Synchronisation and Race Conditions
Overview
Teaching: 0 min
Exercises: 0 minQuestions
Why do I need to worry about thread synchronisation?
What is a race condition?
Objectives
Understand what thread synchronisation is
Understand what a race condition is
Learn how to control thread synchronisation
Learn how to avoid errors caused by race conditions
In the previous episode, we saw how to use parallel regions, and the shortcut parallel for, to split work across multiple threads. In this episode, we will learn how to synchronise threads and how to avoid data inconsistencies caused by unsynchronised threads.
Synchronisation and race conditions
We’ve seen just how easy it is to write parallel code using OpenMP, but, now we need to make sure that the code we’re writing is both efficient and correct. To do that, we need some additional knowledge about thread synchronisation and race conditions. In the context of parallel computing, thread or rank (in the case of MPI) synchronisation plays a crucial role in guaranteeing the correctness of our program, particularly in regard to data consistency and integrity.
What is code correctness?
Code correctness in parallel programming is the guarantee that a program operates as expected in multi-threaded and multi-process environments, providing both consistent and valid results. This is usually about how a parallel algorithm deals with data accesses and modification, minimizing the occurrence of data inconsistencies creeping in.
So what is thread synchronisation? Thread synchronisation is the coordination of threads, which is usually done to avoid conflicts caused by multiple threads accessing the same piece of shared data. It’s important to synchronise threads properly so they are able to work together, and not interfere with data another thread is accessing or modifying. Synchronisation is also important for data dependency, to make sure that a thread has access to the data it requires. This is particularly important for algorithms which are iterative.
The synchronisation mechanisms in OpenMP are incredibly important tools, as they are used to avoid race conditions. Race conditions are have to be avoided, otherwise they can result in data inconsistencies if we have any in our program. A race condition happens when two, or more, threads access and modify the same piece of data at the same time. To illustrate this, consider the diagram below:
Two threads access the same shared variable (with the value 0) and increment it by 1. Intuitively, we might except the final value of the shared variable to be 2. However, due to the potential for concurrent access and modification, we can’t actually guarantee what it will be. If both threads access and modify the variable concurrently, then the final value will be 1. That’s because both variables read the initial value of 0, increment it by 1, and write to the shared variable.

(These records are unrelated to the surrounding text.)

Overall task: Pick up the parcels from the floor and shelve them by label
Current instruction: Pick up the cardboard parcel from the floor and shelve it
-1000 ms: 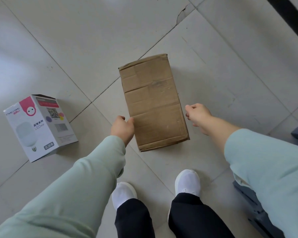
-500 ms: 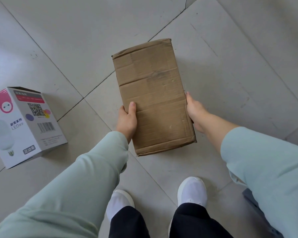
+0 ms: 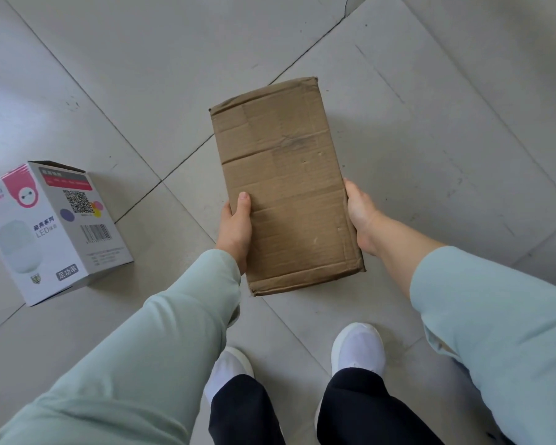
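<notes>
Gripping: I have the brown cardboard parcel (image 3: pixel 288 187) clamped between both hands, long sides pressed.
Left hand (image 3: pixel 235 231): thumb flat on the top face, fingers hidden under the edge.
Right hand (image 3: pixel 361 211): palm tight against the right side.
Parcel position: over the grey tiled floor (image 3: pixel 142 75), ahead of my white shoes (image 3: pixel 357 348).
Second parcel: white LED bulb box (image 3: pixel 50 229) on the floor, well left, untouched.
</notes>
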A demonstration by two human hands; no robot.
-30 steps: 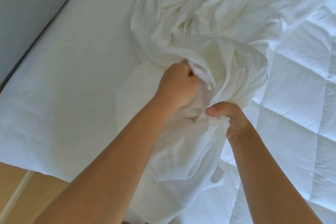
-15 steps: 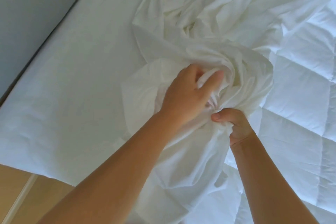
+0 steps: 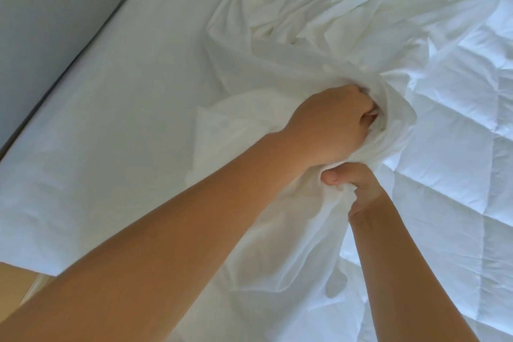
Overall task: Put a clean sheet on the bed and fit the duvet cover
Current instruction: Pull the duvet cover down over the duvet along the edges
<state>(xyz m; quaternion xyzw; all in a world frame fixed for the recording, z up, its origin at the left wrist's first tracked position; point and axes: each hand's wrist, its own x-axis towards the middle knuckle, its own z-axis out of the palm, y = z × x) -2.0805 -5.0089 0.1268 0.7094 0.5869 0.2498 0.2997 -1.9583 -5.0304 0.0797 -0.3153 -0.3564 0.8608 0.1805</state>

In this case, it doesn’t matter if the variable update does or doesn’t happen concurrently. The inconsistency stems from the value initially read by each thread. If, on the other hand, one thread manages to access and modify the variable before the other thread can read its value, then we’ll get the value we expect (2). For example, if thead 0 increments the variable before thread 1 reads it, then thread 1 will read a value of 1 and increment that by 1 givusing us the correct value of 2. This illustrates why it’s called a race condition, because threads race each other to access and modify variables before another thread can!

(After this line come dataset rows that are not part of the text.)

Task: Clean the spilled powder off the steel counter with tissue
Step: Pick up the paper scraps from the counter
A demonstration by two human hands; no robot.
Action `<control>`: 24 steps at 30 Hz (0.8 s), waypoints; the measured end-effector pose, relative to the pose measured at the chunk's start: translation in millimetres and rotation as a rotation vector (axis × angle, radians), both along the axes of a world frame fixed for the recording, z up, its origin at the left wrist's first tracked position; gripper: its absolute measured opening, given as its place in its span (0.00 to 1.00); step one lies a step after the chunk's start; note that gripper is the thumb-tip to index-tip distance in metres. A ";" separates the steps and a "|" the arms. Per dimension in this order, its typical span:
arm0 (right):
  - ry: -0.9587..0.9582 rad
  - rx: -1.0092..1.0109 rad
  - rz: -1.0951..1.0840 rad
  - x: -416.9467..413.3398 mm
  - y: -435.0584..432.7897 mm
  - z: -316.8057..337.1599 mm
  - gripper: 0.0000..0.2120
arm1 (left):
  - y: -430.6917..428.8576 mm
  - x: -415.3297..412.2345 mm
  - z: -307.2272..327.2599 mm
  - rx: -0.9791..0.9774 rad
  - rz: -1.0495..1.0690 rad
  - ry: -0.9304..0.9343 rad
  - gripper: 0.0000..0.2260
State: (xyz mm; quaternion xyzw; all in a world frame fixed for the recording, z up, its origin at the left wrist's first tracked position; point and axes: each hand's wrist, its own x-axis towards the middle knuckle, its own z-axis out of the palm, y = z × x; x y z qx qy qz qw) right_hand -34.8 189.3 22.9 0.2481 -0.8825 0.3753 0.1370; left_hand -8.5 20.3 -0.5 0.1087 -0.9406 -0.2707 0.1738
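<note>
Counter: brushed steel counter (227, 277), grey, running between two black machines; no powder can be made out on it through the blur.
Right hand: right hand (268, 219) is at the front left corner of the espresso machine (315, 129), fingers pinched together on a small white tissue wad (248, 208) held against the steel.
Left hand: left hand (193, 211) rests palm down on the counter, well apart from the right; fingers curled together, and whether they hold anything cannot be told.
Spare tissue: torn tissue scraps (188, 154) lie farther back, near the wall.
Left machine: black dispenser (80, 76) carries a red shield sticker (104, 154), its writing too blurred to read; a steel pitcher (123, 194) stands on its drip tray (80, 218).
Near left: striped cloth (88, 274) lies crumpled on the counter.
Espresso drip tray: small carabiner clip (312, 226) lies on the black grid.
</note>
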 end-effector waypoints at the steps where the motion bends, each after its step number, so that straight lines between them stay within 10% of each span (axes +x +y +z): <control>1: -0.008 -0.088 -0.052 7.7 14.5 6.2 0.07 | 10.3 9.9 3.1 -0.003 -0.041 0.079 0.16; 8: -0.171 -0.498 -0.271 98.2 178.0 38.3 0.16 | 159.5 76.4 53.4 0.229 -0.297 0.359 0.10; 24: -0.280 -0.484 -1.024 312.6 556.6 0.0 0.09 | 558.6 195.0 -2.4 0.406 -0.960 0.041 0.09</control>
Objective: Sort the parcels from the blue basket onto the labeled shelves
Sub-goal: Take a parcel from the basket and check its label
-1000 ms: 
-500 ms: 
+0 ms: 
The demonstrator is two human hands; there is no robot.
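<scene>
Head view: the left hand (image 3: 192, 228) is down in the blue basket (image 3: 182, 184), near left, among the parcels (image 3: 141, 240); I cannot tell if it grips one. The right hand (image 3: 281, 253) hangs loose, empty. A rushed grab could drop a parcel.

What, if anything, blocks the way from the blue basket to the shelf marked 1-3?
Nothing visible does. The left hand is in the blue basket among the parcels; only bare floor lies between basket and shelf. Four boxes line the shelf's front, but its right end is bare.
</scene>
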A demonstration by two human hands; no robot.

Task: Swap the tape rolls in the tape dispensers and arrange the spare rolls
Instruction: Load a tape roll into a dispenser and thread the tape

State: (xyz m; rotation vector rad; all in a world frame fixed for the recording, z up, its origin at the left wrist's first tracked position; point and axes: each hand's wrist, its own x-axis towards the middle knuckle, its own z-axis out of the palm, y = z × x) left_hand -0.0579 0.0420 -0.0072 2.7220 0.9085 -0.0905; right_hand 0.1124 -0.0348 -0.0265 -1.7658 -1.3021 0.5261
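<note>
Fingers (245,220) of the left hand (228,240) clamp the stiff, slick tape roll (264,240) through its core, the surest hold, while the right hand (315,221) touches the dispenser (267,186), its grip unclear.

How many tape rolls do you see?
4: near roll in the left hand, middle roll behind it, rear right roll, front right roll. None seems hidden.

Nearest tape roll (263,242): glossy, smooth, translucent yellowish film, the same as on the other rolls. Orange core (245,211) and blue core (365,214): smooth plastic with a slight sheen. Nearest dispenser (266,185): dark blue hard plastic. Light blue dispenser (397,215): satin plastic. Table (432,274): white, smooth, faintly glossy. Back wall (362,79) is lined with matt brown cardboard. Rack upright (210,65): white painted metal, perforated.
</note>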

Analogy: Editing a document
Imagine two people trying to update the same document at the same time. If they don’t communicate what they’re doing, they might edit the same part of the document and overwrite each others changes, ending up with a messy and inconsistent document (e.g. when they come to merge changes later). This is just like what happens with a race condition in OpenMP. Different threads accessing and modifying the same part of memory, which results in messy and inconsistent memory operations and probably an incorrect result.
Identifying race conditions
Take a look at the following code example. What’s the output when you compile and run this program? Where do you think the race condition is?

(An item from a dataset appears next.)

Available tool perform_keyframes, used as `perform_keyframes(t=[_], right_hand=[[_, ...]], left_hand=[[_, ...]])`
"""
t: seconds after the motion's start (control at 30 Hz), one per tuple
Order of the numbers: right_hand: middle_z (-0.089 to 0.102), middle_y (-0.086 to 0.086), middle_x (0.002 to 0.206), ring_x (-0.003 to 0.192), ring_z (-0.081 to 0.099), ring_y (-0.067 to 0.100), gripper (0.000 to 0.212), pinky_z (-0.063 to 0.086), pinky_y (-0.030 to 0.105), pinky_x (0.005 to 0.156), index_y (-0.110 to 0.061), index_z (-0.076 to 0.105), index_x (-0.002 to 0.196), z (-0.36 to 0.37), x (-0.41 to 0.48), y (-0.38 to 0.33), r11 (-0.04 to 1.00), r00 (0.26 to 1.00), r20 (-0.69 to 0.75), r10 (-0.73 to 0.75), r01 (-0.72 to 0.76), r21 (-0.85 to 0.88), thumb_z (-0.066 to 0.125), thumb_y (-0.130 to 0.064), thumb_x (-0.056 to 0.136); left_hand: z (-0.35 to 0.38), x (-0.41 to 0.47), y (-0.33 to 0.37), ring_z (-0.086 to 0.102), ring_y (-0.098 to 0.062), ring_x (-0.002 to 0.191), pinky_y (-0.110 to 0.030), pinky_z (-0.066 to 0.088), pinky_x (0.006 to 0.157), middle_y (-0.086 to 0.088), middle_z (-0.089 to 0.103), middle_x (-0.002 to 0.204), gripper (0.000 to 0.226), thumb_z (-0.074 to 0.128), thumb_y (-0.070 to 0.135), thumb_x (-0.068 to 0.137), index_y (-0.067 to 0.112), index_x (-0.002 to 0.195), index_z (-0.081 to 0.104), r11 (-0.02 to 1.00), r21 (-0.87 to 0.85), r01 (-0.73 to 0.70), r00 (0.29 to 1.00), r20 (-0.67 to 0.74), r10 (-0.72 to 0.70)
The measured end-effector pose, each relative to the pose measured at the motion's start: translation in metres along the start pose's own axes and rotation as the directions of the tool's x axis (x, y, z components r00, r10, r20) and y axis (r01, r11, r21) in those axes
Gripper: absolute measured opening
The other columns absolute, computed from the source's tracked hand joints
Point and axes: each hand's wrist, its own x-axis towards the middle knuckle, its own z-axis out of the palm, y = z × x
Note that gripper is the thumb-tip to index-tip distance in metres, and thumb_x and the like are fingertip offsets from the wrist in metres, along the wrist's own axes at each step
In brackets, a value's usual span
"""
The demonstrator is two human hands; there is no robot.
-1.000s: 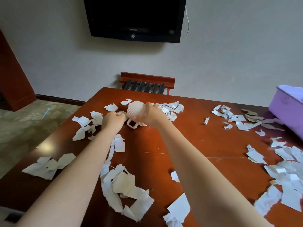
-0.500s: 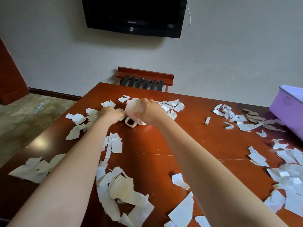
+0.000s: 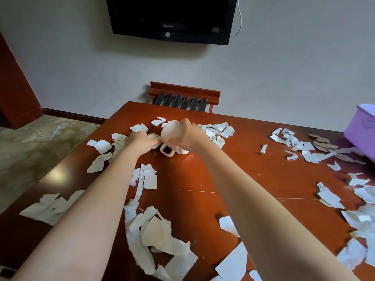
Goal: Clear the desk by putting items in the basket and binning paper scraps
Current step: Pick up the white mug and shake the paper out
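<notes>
Since the earlier frame the left grip (image 3: 142, 142) has moved closer to the mug (image 3: 170, 131). The right grip (image 3: 190, 136) remains on the mug.

Right grip: fingers lie over the top and the thumb across the ribbed side, closed round the mug body.

Mug: tipped on its side at the far centre of the counter (image 3: 233, 169), with the handle pointing down and toward the camera. Whether its lower end touches the surface cannot be told.

Left grip: fingers are curled round a small cream object (image 3: 152, 136) just beside the mug. What the object is cannot be told.

Paper scraps (image 3: 154, 230) lie scattered over the counter on both sides of the arms. The purple basket (image 3: 363, 126) stands at the right edge, well apart from the mug.
</notes>
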Motion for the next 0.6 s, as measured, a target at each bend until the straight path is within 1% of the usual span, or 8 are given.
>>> perform_keyframes(t=[0.1,0.17,0.23,0.27,0.37,0.43,0.53,0.6], right_hand=[[0.045,0.008,0.140,0.124,0.046,0.030,0.089,0.048,0.044,0.097,-0.020,0.024,0.145,-0.001,0.000,-0.002,0.999,0.998,0.051,0.034,-0.036,0.040,0.069,-0.055,0.076],[0.046,0.008,0.139,0.123,0.047,0.029,0.091,0.049,0.043,0.096,-0.019,0.024,0.145,-0.001,0.000,-0.004,0.997,0.996,0.061,0.057,-0.060,0.049,0.069,-0.056,0.076],[0.049,0.008,0.135,0.120,0.049,0.028,0.087,0.050,0.038,0.090,-0.016,0.027,0.144,0.000,0.000,-0.005,0.997,0.997,0.046,0.063,-0.065,0.048,0.069,-0.054,0.077],[0.051,0.008,0.133,0.118,0.051,0.027,0.084,0.051,0.036,0.087,-0.015,0.029,0.142,0.001,-0.001,-0.004,0.997,0.998,0.027,0.058,-0.059,0.059,0.068,-0.052,0.078],[0.052,0.008,0.130,0.115,0.052,0.026,0.077,0.053,0.037,0.086,-0.013,0.032,0.138,0.006,-0.008,0.004,0.986,0.998,-0.056,0.036,-0.026,0.164,0.067,-0.048,0.080],[0.049,0.008,0.131,0.116,0.050,0.024,0.073,0.052,0.034,0.085,-0.013,0.032,0.138,0.009,-0.017,0.015,0.953,0.992,-0.118,0.037,0.000,0.304,0.067,-0.044,0.083],[0.045,0.005,0.134,0.117,0.045,0.018,0.075,0.046,0.027,0.082,-0.013,0.027,0.141,0.015,-0.033,0.031,0.841,0.981,-0.181,0.072,0.039,0.540,0.069,-0.035,0.083],[0.044,0.004,0.135,0.118,0.044,0.017,0.080,0.044,0.026,0.082,-0.015,0.026,0.142,0.019,-0.040,0.036,0.819,0.975,-0.213,0.066,0.069,0.570,0.074,-0.033,0.079]], left_hand=[[0.001,-0.002,0.001,0.054,-0.031,0.106,-0.036,0.046,0.077,-0.015,0.056,0.120,0.063,0.050,0.057,0.086,0.010,0.129,0.050,1.000,0.019,0.001,1.000,-0.012,-0.001],[0.003,-0.005,0.002,0.051,-0.033,0.114,-0.039,0.046,0.085,-0.016,0.048,0.131,0.064,0.051,0.053,0.087,0.011,0.135,0.044,1.000,-0.007,0.020,0.999,-0.026,-0.020],[0.003,-0.011,0.005,0.043,-0.033,0.124,-0.043,0.045,0.090,-0.015,0.038,0.140,0.065,0.053,0.048,0.088,0.013,0.140,0.037,0.999,-0.032,0.038,0.993,-0.109,-0.041],[0.003,-0.013,0.006,0.040,-0.032,0.126,-0.043,0.044,0.090,-0.014,0.037,0.140,0.062,0.054,0.044,0.089,0.013,0.139,0.037,0.999,-0.038,0.033,0.983,-0.177,-0.039],[0.001,-0.023,0.010,0.041,-0.031,0.123,-0.040,0.044,0.088,-0.014,0.045,0.132,0.044,0.053,0.036,0.091,0.009,0.126,0.050,0.997,-0.068,-0.030,0.948,-0.320,0.007],[0.003,-0.027,0.012,0.047,-0.029,0.115,-0.035,0.044,0.082,-0.013,0.052,0.123,0.034,0.049,0.034,0.093,0.009,0.115,0.059,0.992,-0.079,-0.093,0.943,-0.326,0.062],[0.011,-0.035,0.017,0.055,-0.021,0.088,-0.022,0.037,0.058,-0.011,0.063,0.103,0.031,0.045,0.032,0.096,0.008,0.102,0.064,0.967,-0.149,-0.204,0.949,-0.272,0.159],[0.016,-0.043,0.023,0.055,-0.021,0.085,-0.020,0.036,0.055,-0.012,0.062,0.097,0.032,0.042,0.030,0.098,0.006,0.103,0.063,0.953,-0.194,-0.232,0.956,-0.227,0.186]])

#include <omp.h> #include <stdio.h> #include <stdlib.h> #define NUM_TIMES 10000 int main(void) { int value = 0; #pragma omp parallel for for (int i = 0; i < NUM_TIMES; ++i) { value += 1; } printf("The final value is: %d\n", value); return EXIT_SUCCESS; }
Solution
What you will notice is that when you run the program, the final value changes each time. The correct final value is 10,000 but you will often get a value that is lower than this. This is caused by a race condition, as explained in the previous diagram where threads are incrementing the value of
value
before another thread has finished with it.So the race condition is in the parallel loop and happens because of threads reading the value of
value
before it has been updated by other threads.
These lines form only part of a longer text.